» **What to produce**:
Please return only the lines from the one holding "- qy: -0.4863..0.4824" through the one holding "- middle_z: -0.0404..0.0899", exactly as they appear in the records below, both ends included.

Data items
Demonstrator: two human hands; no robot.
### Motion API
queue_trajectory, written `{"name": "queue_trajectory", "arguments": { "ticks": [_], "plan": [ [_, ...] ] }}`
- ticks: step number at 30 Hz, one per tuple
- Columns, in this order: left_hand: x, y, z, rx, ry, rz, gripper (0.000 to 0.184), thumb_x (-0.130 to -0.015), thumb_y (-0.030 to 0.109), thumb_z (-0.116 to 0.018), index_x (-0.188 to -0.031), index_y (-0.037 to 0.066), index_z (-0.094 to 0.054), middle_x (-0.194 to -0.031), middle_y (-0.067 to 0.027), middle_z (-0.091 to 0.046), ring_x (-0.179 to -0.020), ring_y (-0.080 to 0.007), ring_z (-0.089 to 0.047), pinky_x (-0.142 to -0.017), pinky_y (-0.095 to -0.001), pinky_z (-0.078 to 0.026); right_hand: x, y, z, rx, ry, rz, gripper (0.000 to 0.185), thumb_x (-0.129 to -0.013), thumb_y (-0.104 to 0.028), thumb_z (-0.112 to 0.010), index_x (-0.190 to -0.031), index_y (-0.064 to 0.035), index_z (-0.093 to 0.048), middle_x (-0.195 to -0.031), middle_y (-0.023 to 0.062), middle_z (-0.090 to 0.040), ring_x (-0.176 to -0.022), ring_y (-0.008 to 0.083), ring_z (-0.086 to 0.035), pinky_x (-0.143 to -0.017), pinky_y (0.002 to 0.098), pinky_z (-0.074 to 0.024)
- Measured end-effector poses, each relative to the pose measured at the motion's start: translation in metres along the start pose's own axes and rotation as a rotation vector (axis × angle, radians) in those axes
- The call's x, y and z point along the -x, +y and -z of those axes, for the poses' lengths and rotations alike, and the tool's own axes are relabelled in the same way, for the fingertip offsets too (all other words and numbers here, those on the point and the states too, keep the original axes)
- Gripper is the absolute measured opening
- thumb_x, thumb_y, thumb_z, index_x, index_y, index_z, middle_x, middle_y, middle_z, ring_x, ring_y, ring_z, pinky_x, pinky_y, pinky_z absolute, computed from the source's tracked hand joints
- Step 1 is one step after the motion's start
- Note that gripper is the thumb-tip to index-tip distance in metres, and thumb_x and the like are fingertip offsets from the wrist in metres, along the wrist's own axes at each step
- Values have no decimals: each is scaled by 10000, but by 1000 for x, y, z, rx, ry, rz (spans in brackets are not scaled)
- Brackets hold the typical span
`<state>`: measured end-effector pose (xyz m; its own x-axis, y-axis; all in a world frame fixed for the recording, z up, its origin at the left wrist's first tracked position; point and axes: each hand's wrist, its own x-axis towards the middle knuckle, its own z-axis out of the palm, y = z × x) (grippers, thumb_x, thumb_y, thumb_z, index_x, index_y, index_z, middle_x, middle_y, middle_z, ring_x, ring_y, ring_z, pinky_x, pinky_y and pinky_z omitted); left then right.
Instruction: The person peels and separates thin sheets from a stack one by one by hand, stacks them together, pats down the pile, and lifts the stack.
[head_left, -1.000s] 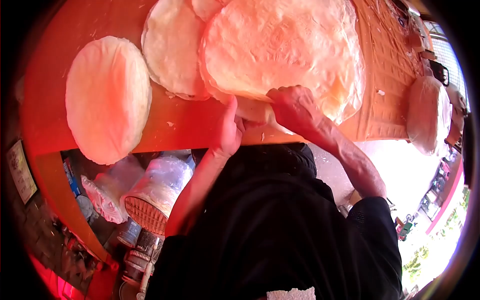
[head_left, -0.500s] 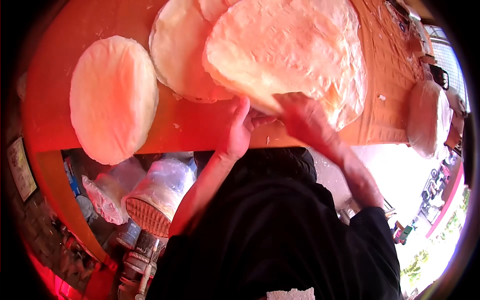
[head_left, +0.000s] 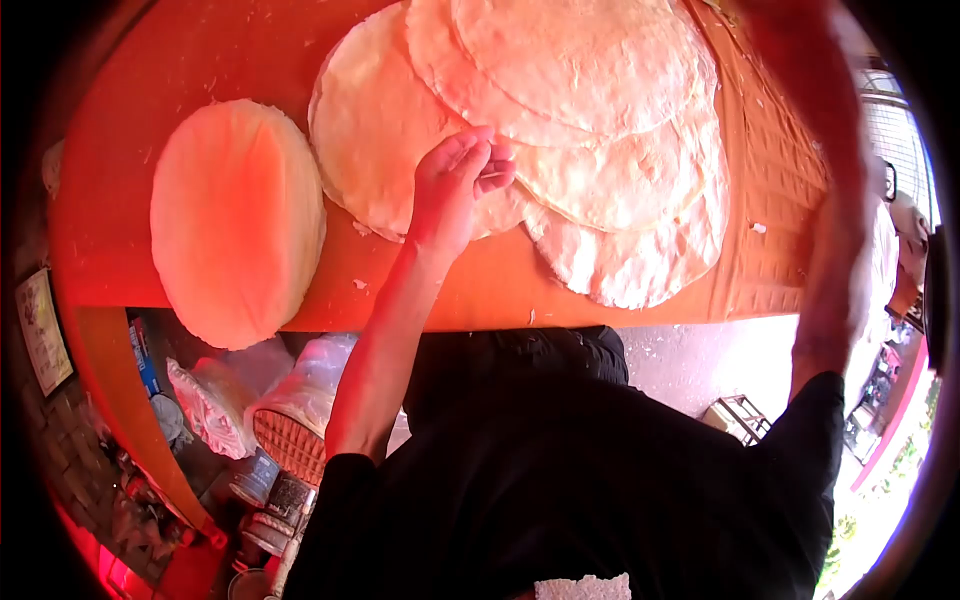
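Several large, thin round flatbreads (head_left: 590, 70) overlap on the orange-covered table (head_left: 440, 300). To the left, a rounded pile of flatbread (head_left: 235, 225) sits at the table's front edge. My left hand (head_left: 455, 185) is over the overlapping breads near their lower left, fingers curled in with the thumb against them; whether they pinch anything is too small to make out. My right arm reaches up along the right side to the top edge of the view, and its hand is out of frame.
Under the table are a plastic-wrapped basket (head_left: 290, 435), plastic bags (head_left: 210, 410) and cans (head_left: 255, 478). A small rack (head_left: 738, 418) stands on the floor at right. A card (head_left: 43, 330) is at far left. Wrapped goods are partly hidden behind my right arm.
My right hand has let go of the bread's edge and swung up and right out of view. My left hand has moved up over the breads. The top bread now lies further up, uncovering those beneath.
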<state>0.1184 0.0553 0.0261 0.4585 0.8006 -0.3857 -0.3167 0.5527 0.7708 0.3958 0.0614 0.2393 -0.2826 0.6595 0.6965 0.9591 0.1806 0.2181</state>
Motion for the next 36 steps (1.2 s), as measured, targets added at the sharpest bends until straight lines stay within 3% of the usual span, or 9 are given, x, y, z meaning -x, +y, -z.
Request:
{"name": "queue_trajectory", "arguments": {
  "ticks": [2,5,7,17,20,26,29,32,36],
  "plan": [
    [-19,3,-8,5,43,35,252,-982,113,-529,-1187,-31,-560,-1053,-147,-654,-948,-221,-655,-840,-328,-540,59,3,-80,149,-336,67,116,-827,-139,-677,-844,-25,-668,-685,56,-643,-620,224,-630,-576,364,-510],
    [-51,-3,-14,95,5,135,214,-966,67,-541,-1152,-34,-568,-1069,-147,-646,-960,-228,-655,-870,-337,-551,129,-8,-146,-213,-793,-149,129,-841,-194,-616,-878,-76,-653,-717,133,-647,-726,324,-650,-620,436,-489],
    [-60,-6,-22,147,-23,204,206,-967,62,-534,-1142,-41,-570,-1071,-143,-644,-969,-231,-656,-877,-338,-556,127,-23,-127,-282,-790,-383,115,-810,-142,-598,-888,-75,-649,-755,194,-635,-769,399,-631,-633,470,-488],
    [-75,-24,-51,182,122,54,203,-956,40,-535,-1140,-42,-556,-1083,-118,-627,-938,-235,-663,-848,-349,-584,110,-48,-119,-390,-784,-609,153,-773,-60,-566,-872,-86,-679,-739,192,-651,-714,381,-644,-635,450,-502],
    [-80,-21,-57,349,183,84,149,-947,25,-519,-1085,-12,-562,-1007,-108,-626,-861,-202,-659,-757,-321,-585,127,-50,-134,-418,-663,-551,87,-791,-126,-574,-835,-74,-628,-714,201,-623,-693,379,-639,-606,452,-487],
    [-94,-22,-59,258,129,77,175,-958,42,-497,-1111,-4,-568,-1037,-102,-628,-835,-191,-647,-757,-322,-584,119,-45,-143,-340,-675,-496,98,-791,-149,-590,-833,-72,-634,-701,199,-619,-699,398,-622,-612,466,-481],
    [-96,-13,-63,210,197,74,202,-931,40,-513,-1118,-22,-554,-1074,-130,-622,-919,-252,-648,-819,-387,-585,118,-49,-145,-363,-634,-492,84,-785,-147,-596,-808,-69,-617,-697,195,-612,-697,399,-615,-617,472,-476],
    [-101,-10,-68,136,276,51,200,-878,31,-519,-1064,-21,-572,-991,-91,-622,-791,-185,-620,-756,-319,-564,117,-46,-151,-352,-702,-516,80,-762,-134,-608,-813,-73,-608,-714,190,-618,-723,387,-623,-625,469,-476],
    [-113,-13,-65,37,245,40,230,-842,3,-466,-1044,-28,-572,-955,-98,-621,-783,-192,-617,-720,-342,-563,103,-54,-148,-391,-735,-478,133,-780,-174,-635,-802,-47,-602,-750,180,-632,-765,370,-630,-643,457,-483]
  ]
}}
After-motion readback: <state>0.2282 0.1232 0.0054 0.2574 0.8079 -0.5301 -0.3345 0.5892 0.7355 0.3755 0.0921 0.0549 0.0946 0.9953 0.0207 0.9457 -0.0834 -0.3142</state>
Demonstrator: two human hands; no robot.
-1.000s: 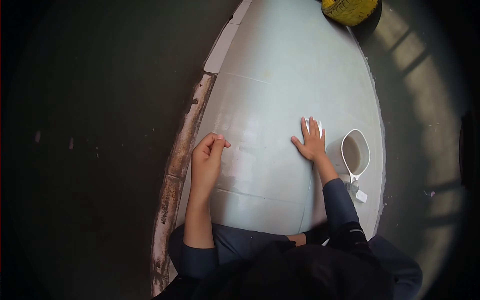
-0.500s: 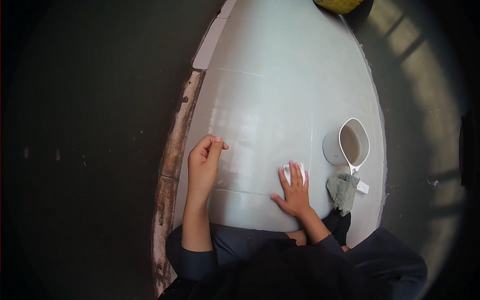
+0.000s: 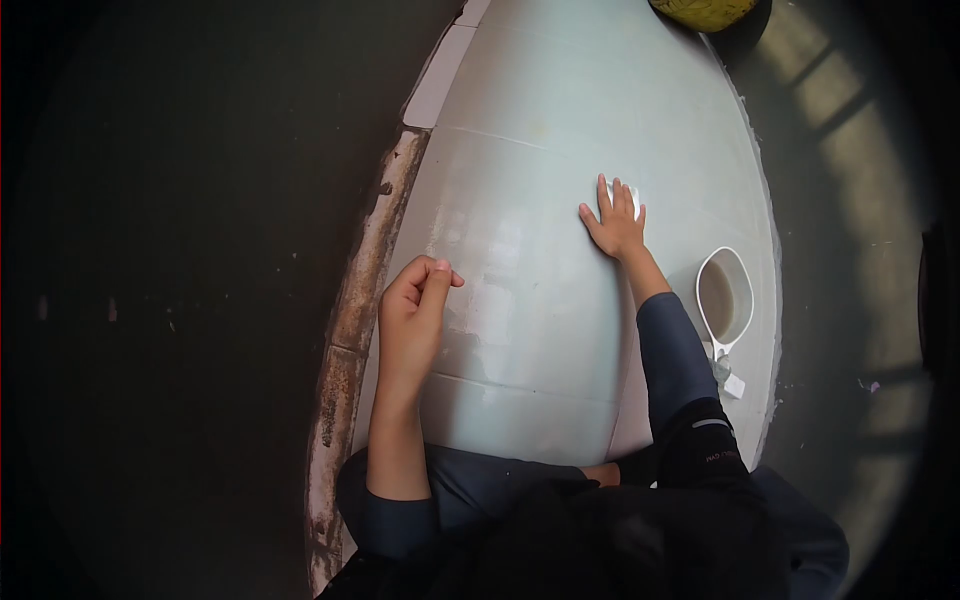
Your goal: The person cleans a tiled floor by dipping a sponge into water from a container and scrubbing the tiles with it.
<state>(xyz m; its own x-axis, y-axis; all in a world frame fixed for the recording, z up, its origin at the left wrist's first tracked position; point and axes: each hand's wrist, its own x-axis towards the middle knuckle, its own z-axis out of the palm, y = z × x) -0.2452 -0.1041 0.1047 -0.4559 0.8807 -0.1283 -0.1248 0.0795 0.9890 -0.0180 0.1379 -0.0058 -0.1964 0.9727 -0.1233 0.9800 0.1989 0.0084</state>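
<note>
My right hand lies flat with its fingers spread over a white pad, pressing it to the smooth pale surface. Only the pad's upper and right edges show past the fingers. Lower left, my left hand is curled into a loose fist, thumb against the bent index finger, and nothing shows in it. Right of my right forearm stands a white plastic dipper with murky brownish liquid inside. A greyish cloth, mostly hidden by my sleeve, and a small white block lie by its handle.
A worn, brown-stained edge runs along the left side, with a dark floor beyond. At the top right sits a yellow container, cut off by the frame. Wet shiny patches mark the surface near my left hand.
My right hand has slid forward and slightly right across the surface with the white pad under it. My sleeve now covers most of the cloth. My left hand has hardly moved.
</note>
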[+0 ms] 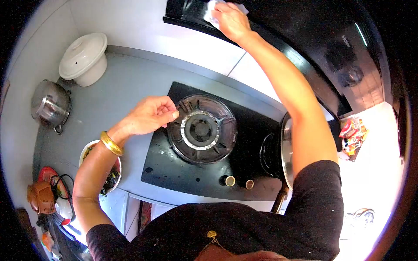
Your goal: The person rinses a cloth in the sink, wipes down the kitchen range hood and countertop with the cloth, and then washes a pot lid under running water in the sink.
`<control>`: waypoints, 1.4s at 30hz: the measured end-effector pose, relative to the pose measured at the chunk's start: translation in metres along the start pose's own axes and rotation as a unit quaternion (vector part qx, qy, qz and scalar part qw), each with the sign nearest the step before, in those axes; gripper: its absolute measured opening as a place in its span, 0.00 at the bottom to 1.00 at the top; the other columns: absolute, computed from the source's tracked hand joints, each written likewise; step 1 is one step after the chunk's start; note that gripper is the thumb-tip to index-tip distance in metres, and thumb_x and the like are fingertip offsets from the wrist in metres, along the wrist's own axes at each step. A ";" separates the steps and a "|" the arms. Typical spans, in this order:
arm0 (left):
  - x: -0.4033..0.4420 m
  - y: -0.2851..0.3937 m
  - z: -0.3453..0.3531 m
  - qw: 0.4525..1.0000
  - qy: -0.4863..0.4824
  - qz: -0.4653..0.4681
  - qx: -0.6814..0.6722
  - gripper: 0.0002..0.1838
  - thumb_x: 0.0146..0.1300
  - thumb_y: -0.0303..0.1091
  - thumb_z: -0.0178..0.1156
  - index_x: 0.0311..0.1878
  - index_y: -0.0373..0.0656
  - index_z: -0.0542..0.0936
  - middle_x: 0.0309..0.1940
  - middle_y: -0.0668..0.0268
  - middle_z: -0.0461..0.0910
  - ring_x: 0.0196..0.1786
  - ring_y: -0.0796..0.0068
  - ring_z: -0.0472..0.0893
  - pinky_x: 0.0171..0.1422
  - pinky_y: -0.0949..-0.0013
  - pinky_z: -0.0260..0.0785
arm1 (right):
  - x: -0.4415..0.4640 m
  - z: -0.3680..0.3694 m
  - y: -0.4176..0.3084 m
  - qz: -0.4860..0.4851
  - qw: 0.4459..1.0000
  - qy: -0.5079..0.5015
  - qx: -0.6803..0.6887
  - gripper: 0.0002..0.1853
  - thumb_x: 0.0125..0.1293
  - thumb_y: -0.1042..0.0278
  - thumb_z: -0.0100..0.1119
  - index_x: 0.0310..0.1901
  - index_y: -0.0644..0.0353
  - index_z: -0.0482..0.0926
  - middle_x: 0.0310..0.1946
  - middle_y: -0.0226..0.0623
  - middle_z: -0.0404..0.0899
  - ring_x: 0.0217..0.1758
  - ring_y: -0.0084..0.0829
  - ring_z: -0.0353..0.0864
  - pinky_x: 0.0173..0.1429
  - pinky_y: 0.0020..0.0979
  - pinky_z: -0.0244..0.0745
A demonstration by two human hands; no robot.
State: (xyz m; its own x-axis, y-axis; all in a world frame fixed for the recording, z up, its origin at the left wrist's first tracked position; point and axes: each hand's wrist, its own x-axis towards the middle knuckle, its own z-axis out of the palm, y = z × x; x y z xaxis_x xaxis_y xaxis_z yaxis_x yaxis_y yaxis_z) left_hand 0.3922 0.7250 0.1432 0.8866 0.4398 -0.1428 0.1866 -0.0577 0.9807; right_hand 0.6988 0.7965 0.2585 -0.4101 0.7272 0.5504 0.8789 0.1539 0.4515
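Observation:
At the top of the view, my right hand (233,21) presses a white cloth (212,14) against the black range hood (278,32); whether it is fabric or paper I cannot tell. My left hand (150,115) hovers by the left edge of the black gas hob (161,167), its fingers curled in toward the thumb and nothing visible in them. Just right of that hand is a round burner (201,128) with a dark pan support around it. Two control knobs (229,180) sit along the hob's front. A gold bracelet (112,143) circles my left wrist.
A white lidded pot (89,65) and a steel pot (51,104) stand on the grey counter (130,69) at left. Behind my left forearm is a bowl of food (114,176). A pan (286,143) is partly hidden under my right arm. Colourful packets (353,135) lie farther right.

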 end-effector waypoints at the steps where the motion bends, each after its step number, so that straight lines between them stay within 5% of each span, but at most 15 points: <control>1: -0.004 -0.002 -0.002 1.000 0.004 -0.002 0.001 0.10 0.63 0.37 0.58 0.37 0.41 0.72 0.29 0.74 0.73 0.31 0.85 0.72 0.36 0.77 0.70 | 0.021 0.025 0.000 -0.007 0.999 -0.008 0.053 0.12 0.59 0.66 0.49 0.35 0.65 0.78 0.40 0.46 0.75 0.50 0.43 0.72 0.58 0.39 0.65; 4: -0.016 -0.005 -0.006 0.999 0.035 -0.005 -0.010 0.10 0.62 0.37 0.59 0.35 0.39 0.74 0.25 0.73 0.72 0.26 0.84 0.70 0.30 0.78 0.67 | 0.060 0.059 -0.025 -0.003 0.998 0.069 0.008 0.08 0.55 0.69 0.50 0.27 0.64 0.77 0.37 0.43 0.75 0.48 0.39 0.73 0.52 0.37 0.70; 5: -0.018 -0.007 -0.008 0.999 0.040 0.006 -0.006 0.10 0.62 0.37 0.59 0.35 0.40 0.74 0.24 0.73 0.72 0.26 0.84 0.70 0.29 0.79 0.67 | 0.066 0.058 -0.037 0.145 0.963 0.174 0.149 0.09 0.53 0.67 0.53 0.25 0.63 0.78 0.37 0.41 0.75 0.46 0.38 0.73 0.51 0.36 0.70; 8: -0.020 -0.011 -0.012 0.999 0.048 -0.017 -0.018 0.10 0.61 0.37 0.59 0.34 0.40 0.74 0.24 0.73 0.72 0.26 0.84 0.71 0.29 0.79 0.66 | 0.043 0.032 -0.027 0.056 0.982 0.079 0.161 0.08 0.54 0.66 0.53 0.28 0.62 0.78 0.38 0.40 0.76 0.50 0.39 0.72 0.54 0.39 0.68; 9: -0.017 -0.010 -0.011 0.999 0.046 -0.018 -0.013 0.10 0.61 0.37 0.59 0.34 0.40 0.74 0.24 0.73 0.72 0.26 0.84 0.71 0.29 0.78 0.66 | 0.037 0.033 -0.015 -0.074 0.996 0.006 0.046 0.14 0.50 0.78 0.51 0.39 0.53 0.77 0.42 0.34 0.75 0.49 0.38 0.73 0.53 0.35 0.71; 16: 0.002 0.008 -0.001 1.000 0.003 0.028 0.012 0.09 0.63 0.36 0.58 0.36 0.40 0.73 0.27 0.73 0.72 0.30 0.86 0.71 0.33 0.78 0.69 | 0.016 -0.002 -0.006 -0.110 0.974 -0.183 0.069 0.15 0.51 0.82 0.47 0.39 0.54 0.77 0.46 0.36 0.75 0.54 0.36 0.72 0.54 0.35 0.71; 20: -0.006 0.004 -0.002 0.999 0.004 0.028 0.018 0.10 0.62 0.36 0.58 0.36 0.39 0.74 0.27 0.73 0.73 0.29 0.85 0.71 0.33 0.78 0.69 | 0.044 0.020 -0.022 0.016 0.999 -0.028 0.008 0.15 0.53 0.78 0.49 0.41 0.52 0.80 0.44 0.35 0.78 0.50 0.38 0.76 0.53 0.36 0.72; 23: -0.018 -0.001 -0.006 0.999 0.013 0.030 0.027 0.10 0.62 0.36 0.58 0.36 0.39 0.74 0.27 0.72 0.73 0.29 0.85 0.72 0.33 0.78 0.69 | 0.049 0.026 -0.043 0.054 0.998 -0.003 0.018 0.09 0.50 0.74 0.53 0.33 0.51 0.81 0.36 0.36 0.79 0.46 0.39 0.78 0.47 0.36 0.75; 27: -0.038 0.002 -0.014 0.998 0.036 0.032 0.039 0.09 0.62 0.36 0.59 0.36 0.39 0.74 0.27 0.72 0.74 0.28 0.85 0.72 0.32 0.78 0.68 | 0.039 0.021 -0.059 0.010 0.996 -0.064 0.054 0.10 0.47 0.75 0.56 0.32 0.53 0.81 0.38 0.36 0.79 0.47 0.38 0.76 0.50 0.33 0.74; 30: -0.047 0.001 -0.020 0.997 0.051 0.042 0.049 0.09 0.62 0.35 0.59 0.36 0.39 0.74 0.27 0.72 0.74 0.28 0.85 0.72 0.32 0.78 0.68 | 0.064 0.007 -0.063 -0.088 0.981 0.165 0.053 0.11 0.48 0.79 0.52 0.32 0.56 0.80 0.34 0.35 0.79 0.45 0.39 0.76 0.48 0.34 0.74; 32: -0.050 -0.005 -0.021 0.996 0.054 0.049 0.061 0.09 0.61 0.35 0.59 0.36 0.38 0.74 0.27 0.72 0.74 0.28 0.85 0.72 0.31 0.78 0.68 | 0.080 0.006 -0.065 -0.069 0.980 0.183 0.025 0.10 0.46 0.78 0.53 0.31 0.55 0.78 0.34 0.31 0.78 0.44 0.37 0.74 0.46 0.33 0.73; 35: -0.050 -0.008 -0.020 0.993 0.054 0.055 0.085 0.10 0.61 0.35 0.59 0.36 0.38 0.74 0.27 0.72 0.74 0.27 0.85 0.72 0.31 0.78 0.68 | 0.082 0.031 -0.075 -0.089 0.990 0.101 -0.049 0.07 0.50 0.70 0.52 0.28 0.57 0.80 0.35 0.31 0.78 0.43 0.33 0.73 0.46 0.31 0.74; 36: -0.050 -0.007 -0.018 0.993 0.055 0.053 0.089 0.09 0.61 0.35 0.59 0.36 0.38 0.74 0.27 0.72 0.74 0.28 0.85 0.72 0.30 0.78 0.68 | 0.071 0.030 -0.094 0.010 0.996 0.039 0.083 0.06 0.50 0.70 0.52 0.25 0.55 0.80 0.34 0.30 0.77 0.45 0.31 0.72 0.45 0.30 0.73; 38: -0.051 -0.005 -0.018 0.994 0.055 0.049 0.082 0.09 0.61 0.35 0.59 0.36 0.38 0.74 0.27 0.71 0.74 0.28 0.85 0.72 0.30 0.77 0.68 | 0.071 0.036 -0.093 -0.142 0.988 0.038 -0.039 0.06 0.51 0.70 0.52 0.23 0.55 0.79 0.32 0.30 0.76 0.45 0.31 0.71 0.44 0.31 0.71; 42: -0.051 -0.004 -0.018 0.996 0.050 0.040 0.070 0.09 0.62 0.35 0.58 0.35 0.38 0.74 0.27 0.72 0.74 0.27 0.84 0.72 0.30 0.77 0.68 | 0.105 -0.009 -0.068 -0.166 0.974 0.125 -0.090 0.05 0.48 0.69 0.53 0.25 0.55 0.79 0.34 0.27 0.73 0.42 0.30 0.69 0.41 0.33 0.68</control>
State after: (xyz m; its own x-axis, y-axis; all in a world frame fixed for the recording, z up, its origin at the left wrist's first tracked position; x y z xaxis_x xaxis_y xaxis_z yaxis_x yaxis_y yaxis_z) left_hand 0.3390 0.7191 0.1493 0.8560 0.5151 -0.0449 0.1806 -0.2165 0.9594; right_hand 0.5937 0.8568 0.2920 -0.7310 0.4676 0.4969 0.6398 0.2166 0.7374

» **Expected output**:
  - qy: -0.4863..0.4824
  - qz: -0.4653..0.4681
  - qx: -0.6814..0.6722
  - gripper: 0.0002..0.1838
  - thumb_x: 0.0146..0.1300
  - thumb_y: -0.0303..0.1091
  - thumb_z: -0.0178..0.1156
  - index_x: 0.0311..0.1878
  - index_y: -0.0373..0.0656
  - index_z: -0.0542..0.0936
  - middle_x: 0.0309..0.1940
  - middle_y: -0.0668..0.0268
  - middle_z: -0.0461..0.0910
  - ring_x: 0.0196..0.1786
  - ring_y: -0.0796..0.0068
  - ring_z: -0.0472..0.0893
  - pinky_x: 0.0171..0.1422
  - pinky_y: -0.0949..-0.0013
  - pinky_z: -0.0260..0.0785
arm1 (right):
  - x: -0.4415..0.4640 m
  - z: -0.3680..0.3694 m
  - y: -0.4176..0.3084 m
  - qz: -0.4860..0.4851
  - qw: 0.4459..1.0000
  - qy: -0.5079..0.5015
  - qx: -0.6803..0.6887
  - gripper: 0.0002..0.1853
  - thumb_x: 0.0125..0.1293
  - thumb_y: -0.1042..0.0278
  - thumb_z: -0.0100..0.1119
  - index_x: 0.0310..0.1901
  - index_y: -0.0644..0.0353
  - index_z: -0.0482..0.0926
  - middle_x: 0.0310..0.1946
  - middle_y: -0.0226..0.0623
  - middle_z: -0.0404..0.0899

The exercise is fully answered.